EXERCISE INSTRUCTIONS: I need the lines below from the one with "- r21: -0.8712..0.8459" down to the one with "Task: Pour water" reproduced exactly, both ends included, and nothing else.

BEGIN MATERIAL SHOWN

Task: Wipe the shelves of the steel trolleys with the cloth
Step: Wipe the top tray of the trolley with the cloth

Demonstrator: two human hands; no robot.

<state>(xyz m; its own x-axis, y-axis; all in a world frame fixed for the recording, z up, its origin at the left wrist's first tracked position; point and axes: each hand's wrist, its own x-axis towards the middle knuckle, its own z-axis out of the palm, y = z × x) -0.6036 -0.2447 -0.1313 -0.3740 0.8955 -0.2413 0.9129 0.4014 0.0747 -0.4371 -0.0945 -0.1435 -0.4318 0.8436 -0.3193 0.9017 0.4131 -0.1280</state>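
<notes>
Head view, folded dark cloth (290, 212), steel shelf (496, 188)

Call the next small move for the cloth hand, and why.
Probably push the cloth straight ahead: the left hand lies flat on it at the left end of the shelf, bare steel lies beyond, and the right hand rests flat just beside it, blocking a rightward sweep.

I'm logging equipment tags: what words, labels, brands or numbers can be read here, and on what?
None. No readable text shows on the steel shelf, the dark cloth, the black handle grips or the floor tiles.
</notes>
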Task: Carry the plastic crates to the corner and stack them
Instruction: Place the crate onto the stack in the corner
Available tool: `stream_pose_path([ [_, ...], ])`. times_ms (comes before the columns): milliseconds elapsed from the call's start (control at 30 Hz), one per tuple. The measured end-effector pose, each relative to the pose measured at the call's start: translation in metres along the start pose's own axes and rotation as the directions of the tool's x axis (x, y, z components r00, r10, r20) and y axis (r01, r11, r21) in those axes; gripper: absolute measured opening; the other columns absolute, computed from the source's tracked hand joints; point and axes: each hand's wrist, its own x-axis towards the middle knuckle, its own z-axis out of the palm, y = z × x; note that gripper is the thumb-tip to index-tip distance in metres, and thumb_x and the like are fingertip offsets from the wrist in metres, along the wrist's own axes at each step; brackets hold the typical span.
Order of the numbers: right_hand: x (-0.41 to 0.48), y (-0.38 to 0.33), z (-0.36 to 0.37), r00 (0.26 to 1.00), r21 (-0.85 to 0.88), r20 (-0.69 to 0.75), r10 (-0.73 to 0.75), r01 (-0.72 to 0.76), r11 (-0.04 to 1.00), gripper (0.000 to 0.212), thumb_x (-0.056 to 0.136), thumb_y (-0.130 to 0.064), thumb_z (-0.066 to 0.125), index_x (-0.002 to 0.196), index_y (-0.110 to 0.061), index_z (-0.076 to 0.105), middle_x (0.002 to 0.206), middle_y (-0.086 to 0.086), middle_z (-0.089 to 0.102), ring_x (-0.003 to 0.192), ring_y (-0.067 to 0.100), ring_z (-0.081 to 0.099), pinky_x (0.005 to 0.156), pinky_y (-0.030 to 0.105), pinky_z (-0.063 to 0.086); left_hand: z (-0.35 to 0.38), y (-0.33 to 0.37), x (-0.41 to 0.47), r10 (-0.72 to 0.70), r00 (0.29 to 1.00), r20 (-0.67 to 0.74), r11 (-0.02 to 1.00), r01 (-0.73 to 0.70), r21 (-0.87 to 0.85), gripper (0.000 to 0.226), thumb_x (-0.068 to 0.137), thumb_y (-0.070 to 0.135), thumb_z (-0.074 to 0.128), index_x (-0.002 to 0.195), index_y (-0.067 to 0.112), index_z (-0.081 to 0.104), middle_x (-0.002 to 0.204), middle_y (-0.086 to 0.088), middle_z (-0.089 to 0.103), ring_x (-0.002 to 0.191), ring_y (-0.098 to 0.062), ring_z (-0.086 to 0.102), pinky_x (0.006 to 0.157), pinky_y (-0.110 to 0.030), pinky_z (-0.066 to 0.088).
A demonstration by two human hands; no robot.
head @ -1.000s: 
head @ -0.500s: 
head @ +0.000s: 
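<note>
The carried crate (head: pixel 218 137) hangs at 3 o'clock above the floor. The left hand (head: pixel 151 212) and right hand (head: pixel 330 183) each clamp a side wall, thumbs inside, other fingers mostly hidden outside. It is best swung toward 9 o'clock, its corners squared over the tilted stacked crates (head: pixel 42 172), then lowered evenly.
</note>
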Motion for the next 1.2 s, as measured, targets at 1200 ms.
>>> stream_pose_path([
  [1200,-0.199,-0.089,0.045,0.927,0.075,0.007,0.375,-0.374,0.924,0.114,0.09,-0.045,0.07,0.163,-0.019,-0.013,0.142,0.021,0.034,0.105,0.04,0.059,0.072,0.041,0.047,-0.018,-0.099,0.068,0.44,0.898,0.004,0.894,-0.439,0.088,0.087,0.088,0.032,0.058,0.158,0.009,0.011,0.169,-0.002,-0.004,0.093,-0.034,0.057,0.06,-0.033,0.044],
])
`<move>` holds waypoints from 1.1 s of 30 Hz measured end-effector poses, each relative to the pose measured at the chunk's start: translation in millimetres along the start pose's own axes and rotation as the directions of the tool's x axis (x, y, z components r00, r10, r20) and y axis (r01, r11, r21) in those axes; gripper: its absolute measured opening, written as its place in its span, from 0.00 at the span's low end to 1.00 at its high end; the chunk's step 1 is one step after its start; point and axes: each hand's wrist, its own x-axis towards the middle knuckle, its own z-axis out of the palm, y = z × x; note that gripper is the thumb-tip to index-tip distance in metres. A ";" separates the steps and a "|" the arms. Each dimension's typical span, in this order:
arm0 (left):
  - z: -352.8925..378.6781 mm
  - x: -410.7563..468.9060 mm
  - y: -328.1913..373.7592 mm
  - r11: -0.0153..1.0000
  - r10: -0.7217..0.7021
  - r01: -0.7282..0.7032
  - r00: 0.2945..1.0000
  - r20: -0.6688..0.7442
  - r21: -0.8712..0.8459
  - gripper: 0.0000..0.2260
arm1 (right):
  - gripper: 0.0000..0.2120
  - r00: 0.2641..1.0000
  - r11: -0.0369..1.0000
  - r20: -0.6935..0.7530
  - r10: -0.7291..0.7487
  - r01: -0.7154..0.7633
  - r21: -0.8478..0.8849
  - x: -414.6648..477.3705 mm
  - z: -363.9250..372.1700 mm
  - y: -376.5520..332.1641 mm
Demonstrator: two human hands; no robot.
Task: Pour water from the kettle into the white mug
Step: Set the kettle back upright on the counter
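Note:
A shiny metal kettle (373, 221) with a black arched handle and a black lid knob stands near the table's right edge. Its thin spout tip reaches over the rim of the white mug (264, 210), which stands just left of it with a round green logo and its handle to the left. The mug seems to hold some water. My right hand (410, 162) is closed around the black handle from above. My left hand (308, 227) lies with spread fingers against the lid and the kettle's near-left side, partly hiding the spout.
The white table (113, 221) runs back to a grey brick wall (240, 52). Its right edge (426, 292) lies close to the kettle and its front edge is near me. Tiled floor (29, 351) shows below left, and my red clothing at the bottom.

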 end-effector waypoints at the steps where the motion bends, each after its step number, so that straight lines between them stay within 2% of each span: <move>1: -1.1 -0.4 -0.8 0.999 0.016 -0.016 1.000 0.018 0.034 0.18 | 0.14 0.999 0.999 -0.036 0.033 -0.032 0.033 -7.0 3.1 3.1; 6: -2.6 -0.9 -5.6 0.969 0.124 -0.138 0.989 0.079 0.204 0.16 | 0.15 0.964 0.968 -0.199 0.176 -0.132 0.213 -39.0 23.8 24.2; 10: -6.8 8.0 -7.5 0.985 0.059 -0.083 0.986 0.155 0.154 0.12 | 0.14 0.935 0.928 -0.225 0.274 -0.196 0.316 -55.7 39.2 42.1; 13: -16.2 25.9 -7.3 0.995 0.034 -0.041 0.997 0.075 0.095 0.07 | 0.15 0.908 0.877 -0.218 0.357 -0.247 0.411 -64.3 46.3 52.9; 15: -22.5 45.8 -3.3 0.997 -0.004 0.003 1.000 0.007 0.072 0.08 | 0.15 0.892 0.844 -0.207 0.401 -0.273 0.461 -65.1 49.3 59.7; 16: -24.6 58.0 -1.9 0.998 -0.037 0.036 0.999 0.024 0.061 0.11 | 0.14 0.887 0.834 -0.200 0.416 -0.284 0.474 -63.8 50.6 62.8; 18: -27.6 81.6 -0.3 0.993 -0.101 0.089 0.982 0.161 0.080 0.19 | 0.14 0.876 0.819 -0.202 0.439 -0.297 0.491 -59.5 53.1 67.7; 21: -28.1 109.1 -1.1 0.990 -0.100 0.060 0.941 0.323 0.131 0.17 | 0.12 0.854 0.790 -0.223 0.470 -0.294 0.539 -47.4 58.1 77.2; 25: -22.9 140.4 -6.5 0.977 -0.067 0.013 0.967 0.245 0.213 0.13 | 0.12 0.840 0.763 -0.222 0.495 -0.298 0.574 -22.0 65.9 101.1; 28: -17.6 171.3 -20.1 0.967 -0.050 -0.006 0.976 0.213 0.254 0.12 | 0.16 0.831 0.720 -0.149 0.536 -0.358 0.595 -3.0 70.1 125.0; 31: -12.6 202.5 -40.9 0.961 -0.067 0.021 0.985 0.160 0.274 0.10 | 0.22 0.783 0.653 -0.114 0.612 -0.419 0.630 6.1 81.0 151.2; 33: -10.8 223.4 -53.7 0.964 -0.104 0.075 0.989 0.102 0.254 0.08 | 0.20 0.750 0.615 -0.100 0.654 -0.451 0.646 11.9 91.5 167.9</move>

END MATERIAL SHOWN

EXERCISE ANSWER:
  - r21: -0.8712..0.8459
  - gripper: 0.0000..0.2260
arm1 (right):
  - gripper: 0.0000..0.2120
  - r00: 0.2641..1.0000
  - r11: -0.0369..1.0000
  - r20: -0.6935..0.7530
  - r10: -0.7291..0.7487
  - r01: -0.7154..0.7633
  - r21: -0.8478..0.8849
  - x: -414.6648..477.3705 mm
  - z: -363.9250..372.1700 mm
  - y: -376.5520..332.1641 mm
Demonstrator: two human hands; no robot.
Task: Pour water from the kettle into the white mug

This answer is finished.